The company does not disclose its hereditary cancer testing volume but has said previously that it runs 200,000 tests per year, which includes other types of tests.
On a typical day at Myriad's diagnostic laboratories, more than 1,000 barcoded patient samples arrive at the company's accessioning lab in two FedEx shipments per day, one from the firm's East coast and one from its West coast sorting center. Most samples are either blood draws or buccal samples. BRACAnalysis, for example, can be performed from either sample type, while myRisk currently requires a blood draw, though Myriad is working on making it compatible with buccal samples.

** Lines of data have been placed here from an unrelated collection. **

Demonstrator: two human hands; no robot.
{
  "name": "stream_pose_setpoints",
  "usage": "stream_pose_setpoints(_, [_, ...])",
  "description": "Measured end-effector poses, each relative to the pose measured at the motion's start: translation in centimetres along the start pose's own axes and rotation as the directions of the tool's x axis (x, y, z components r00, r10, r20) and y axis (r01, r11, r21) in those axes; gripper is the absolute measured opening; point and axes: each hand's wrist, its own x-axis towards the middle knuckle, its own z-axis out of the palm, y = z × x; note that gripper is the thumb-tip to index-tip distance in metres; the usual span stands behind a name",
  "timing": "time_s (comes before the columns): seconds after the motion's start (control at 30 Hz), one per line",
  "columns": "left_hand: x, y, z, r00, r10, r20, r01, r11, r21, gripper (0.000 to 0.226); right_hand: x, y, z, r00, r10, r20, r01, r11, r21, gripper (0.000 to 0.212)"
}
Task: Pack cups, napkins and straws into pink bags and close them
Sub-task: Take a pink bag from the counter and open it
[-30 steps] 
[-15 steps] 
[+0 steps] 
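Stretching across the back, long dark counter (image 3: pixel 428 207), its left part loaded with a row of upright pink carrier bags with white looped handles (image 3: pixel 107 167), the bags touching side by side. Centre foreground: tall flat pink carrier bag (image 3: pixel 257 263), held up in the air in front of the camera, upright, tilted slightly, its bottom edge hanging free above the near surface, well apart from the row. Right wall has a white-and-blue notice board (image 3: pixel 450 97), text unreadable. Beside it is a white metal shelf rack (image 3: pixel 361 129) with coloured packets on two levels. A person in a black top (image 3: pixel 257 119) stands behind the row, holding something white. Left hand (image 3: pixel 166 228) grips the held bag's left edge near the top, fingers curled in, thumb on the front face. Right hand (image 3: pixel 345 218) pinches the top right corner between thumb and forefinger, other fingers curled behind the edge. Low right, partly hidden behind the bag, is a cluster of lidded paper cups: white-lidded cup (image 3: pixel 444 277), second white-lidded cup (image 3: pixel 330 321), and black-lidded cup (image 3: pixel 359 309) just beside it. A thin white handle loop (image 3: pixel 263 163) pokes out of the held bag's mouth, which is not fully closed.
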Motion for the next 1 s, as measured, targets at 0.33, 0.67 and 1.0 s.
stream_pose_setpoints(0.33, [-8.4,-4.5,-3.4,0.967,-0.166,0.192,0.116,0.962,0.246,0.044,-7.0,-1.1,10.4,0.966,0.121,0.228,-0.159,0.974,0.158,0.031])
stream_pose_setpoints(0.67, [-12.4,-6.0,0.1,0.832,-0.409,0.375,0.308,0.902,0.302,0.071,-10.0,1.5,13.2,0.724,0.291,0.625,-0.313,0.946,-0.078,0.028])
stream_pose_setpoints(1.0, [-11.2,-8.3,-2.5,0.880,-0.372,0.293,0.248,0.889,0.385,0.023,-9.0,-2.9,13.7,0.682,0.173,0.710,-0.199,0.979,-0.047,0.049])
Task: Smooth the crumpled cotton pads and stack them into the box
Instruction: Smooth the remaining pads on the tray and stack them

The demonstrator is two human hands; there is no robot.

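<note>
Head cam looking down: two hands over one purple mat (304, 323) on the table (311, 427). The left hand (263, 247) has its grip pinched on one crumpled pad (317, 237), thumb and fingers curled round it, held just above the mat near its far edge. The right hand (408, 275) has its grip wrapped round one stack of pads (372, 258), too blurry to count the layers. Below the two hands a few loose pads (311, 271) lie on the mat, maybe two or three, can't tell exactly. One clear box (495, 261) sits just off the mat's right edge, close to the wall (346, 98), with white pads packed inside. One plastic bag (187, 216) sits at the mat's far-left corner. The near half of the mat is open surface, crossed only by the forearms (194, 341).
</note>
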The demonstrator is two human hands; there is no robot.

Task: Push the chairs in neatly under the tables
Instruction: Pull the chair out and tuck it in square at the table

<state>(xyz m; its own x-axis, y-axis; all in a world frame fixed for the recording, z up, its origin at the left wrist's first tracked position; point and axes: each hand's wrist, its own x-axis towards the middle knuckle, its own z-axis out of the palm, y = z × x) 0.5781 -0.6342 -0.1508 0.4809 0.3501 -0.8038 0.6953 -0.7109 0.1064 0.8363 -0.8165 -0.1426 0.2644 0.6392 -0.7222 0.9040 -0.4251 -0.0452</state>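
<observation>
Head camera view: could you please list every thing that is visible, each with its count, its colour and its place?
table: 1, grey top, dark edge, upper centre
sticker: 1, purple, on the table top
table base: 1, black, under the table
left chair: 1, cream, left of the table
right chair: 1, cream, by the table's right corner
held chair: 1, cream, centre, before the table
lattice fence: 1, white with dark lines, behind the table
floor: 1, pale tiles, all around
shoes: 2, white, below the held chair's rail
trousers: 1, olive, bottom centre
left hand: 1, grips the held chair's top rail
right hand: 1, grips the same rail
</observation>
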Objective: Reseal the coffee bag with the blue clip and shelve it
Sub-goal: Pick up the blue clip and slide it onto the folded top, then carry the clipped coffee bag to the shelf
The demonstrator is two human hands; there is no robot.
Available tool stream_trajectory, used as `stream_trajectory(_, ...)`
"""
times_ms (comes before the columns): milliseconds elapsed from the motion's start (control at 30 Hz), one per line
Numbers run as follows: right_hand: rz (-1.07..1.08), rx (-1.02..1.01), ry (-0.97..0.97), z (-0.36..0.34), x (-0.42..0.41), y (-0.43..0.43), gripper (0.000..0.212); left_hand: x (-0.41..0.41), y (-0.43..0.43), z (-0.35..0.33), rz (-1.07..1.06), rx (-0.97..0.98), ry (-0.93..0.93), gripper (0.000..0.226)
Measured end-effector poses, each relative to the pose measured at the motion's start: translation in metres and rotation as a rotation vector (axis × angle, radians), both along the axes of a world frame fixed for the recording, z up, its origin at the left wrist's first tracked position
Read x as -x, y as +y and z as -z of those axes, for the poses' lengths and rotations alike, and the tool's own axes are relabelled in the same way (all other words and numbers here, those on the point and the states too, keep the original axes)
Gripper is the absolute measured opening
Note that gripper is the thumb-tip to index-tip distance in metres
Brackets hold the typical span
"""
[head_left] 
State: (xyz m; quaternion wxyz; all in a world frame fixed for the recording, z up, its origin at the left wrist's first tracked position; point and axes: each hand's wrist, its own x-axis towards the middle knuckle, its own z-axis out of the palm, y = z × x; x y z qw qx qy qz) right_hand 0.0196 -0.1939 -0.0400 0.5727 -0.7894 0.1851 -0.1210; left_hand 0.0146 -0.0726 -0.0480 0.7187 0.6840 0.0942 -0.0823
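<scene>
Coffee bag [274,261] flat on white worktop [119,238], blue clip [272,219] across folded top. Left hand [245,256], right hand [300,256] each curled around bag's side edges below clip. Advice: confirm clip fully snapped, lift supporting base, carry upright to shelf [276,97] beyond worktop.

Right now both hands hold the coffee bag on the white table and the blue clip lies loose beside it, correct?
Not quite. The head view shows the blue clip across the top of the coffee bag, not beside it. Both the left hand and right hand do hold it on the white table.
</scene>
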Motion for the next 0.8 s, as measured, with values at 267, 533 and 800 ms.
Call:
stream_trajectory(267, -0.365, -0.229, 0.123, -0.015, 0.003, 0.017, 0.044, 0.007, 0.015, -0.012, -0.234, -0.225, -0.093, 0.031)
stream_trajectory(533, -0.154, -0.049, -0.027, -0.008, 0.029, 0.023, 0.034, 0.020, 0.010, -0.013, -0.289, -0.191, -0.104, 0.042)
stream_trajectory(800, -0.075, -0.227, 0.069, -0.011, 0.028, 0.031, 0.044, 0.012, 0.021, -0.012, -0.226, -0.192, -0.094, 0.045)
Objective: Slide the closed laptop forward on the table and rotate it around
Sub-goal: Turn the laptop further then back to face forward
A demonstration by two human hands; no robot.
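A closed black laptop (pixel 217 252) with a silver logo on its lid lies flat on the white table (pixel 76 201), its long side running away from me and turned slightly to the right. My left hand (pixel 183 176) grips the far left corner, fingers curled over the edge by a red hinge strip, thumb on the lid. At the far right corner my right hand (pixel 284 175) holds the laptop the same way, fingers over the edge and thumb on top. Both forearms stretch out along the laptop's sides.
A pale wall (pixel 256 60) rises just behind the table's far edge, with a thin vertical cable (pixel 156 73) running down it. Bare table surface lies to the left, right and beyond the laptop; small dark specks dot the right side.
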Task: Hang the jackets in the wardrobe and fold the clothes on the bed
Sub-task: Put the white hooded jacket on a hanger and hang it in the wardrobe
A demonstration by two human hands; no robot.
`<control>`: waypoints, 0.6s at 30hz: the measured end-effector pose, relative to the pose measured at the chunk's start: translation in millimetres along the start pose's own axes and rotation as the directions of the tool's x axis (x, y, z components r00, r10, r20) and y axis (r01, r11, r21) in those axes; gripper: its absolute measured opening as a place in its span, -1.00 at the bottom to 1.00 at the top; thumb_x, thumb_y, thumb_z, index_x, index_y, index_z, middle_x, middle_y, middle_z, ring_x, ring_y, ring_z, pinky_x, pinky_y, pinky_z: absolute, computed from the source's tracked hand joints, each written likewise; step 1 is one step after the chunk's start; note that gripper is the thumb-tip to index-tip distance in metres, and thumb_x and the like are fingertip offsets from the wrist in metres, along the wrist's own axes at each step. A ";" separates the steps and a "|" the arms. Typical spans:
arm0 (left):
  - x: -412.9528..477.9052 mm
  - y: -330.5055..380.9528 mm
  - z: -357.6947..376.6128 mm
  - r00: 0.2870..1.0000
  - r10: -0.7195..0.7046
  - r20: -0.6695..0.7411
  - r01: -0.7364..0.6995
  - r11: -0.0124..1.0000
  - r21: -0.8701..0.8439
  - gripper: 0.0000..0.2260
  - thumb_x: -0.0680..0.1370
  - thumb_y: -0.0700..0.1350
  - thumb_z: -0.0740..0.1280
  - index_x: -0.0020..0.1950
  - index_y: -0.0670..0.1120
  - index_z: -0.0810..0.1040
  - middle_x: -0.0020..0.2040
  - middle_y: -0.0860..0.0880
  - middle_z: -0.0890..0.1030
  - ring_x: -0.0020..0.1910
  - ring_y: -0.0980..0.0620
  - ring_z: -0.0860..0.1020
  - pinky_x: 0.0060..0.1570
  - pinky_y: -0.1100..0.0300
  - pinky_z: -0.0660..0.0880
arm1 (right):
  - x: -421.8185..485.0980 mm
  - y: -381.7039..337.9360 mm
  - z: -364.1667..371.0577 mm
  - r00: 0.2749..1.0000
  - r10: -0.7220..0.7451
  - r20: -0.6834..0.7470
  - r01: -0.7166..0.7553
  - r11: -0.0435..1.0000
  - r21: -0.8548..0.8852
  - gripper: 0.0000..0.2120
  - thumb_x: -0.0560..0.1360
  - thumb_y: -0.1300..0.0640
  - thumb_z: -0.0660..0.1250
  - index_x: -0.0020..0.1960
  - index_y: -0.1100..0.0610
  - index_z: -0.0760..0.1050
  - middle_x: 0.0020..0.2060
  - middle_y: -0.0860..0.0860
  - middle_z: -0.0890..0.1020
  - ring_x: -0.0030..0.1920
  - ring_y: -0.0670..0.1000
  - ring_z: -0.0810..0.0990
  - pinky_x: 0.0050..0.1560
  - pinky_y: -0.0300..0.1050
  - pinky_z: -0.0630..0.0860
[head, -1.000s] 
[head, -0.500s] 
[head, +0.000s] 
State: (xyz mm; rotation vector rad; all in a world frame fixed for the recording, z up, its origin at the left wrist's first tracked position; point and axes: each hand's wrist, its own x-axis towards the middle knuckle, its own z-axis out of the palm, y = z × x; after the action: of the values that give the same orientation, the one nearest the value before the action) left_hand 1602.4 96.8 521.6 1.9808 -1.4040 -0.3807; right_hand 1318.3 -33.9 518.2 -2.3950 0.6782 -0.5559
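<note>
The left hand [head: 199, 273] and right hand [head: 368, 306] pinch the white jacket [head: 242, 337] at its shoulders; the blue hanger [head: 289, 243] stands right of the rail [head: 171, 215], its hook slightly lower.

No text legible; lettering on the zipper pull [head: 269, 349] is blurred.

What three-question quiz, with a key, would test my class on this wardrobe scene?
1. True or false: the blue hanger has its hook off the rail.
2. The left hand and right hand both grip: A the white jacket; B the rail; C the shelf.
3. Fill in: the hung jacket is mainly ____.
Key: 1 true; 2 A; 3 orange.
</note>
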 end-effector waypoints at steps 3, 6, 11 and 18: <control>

Samples are manually transferred to new tubes for DNA extraction, for which Myriad uses customized versions of Qiagen's QIAsymphony platform. The company uses its own wash solution, and each instrument can process up to 24 samples per two-hour run.
This is followed by DNA quantification on Freedom EVO liquid-handling platforms from Tecan. Myriad developed its own pipette tips with a special coating for these and conducts reactions under oil to prevent evaporation, which can be a problem at Salt Lake City's high altitude.
DNA samples are stored for 60 days — a requirement by some US states — in one of two Universal LabStore storage systems from Nexus Biosystems, now part of Brooks Automation, that each have a capacity of 500,000 samples.
Myriad uses the RainDance ThunderStorm platform to set up picodroplet PCR reactions for target amplification prior to sequencing. Two years ago, the two firms signed a multi-year supply agreement, and Myriad currently has more than 30 ThunderStorm instruments in house, allowing it to scale up sample volumes in the future if needed. Each instrument can process up to 24 samples in about 20 hours.
Following PCR amplification, the gene targets then undergo a second round of PCR to produce templates for Illumina sequencing. Myriad sequences 23 of the 25 myRisk panel genes on the HiSeq 2500. The other two genes, which require long-range PCR, are sequenced on the Illumina MiSeq.
Each run of the HiSeq 2500, of which Myriad has a dozen, takes about 40 hours in fast mode and can accommodate 96 samples per flow cell, or 192 samples per run.
The company also still maintains 16 Applied Biosystems 3730xl Sanger sequencers, which it uses to confirm pathogenic mutations found by Illumina sequencing and to sequence family members to confirm whether or not they have a specific mutation.
Sequencing runs are monitored for data quality — including quality scores and depth of coverage — before the data move on for analysis and interpretation, which involves Myriad's in-house analysis software and a team of analysts.
Data from each test is reviewed by two analysts to ensure concordance of all variants. For all deleterious and suspected deleterious mutations, confirmatory data are required before reporting. New variants are passed along for review and classification to Myriad's new mutations committee, which includes lab directors, scientists, and genetic counselors. The committee classifies new variants using a documented in-house process that is consistent with guidelines from the American College of Medical Genetics and Genomics.
Based on the results, a team of clinical data specialists then generates a report that also factors in clinical information provided by the patient's doctor. In-house molecular lab directors sign off on the report before it is sent to the doctor, who can either download it through a secure online portal or have it sent via FedEx. Myriad also has genetic counselors on staff to provide further explanation of the test results to healthcare providers.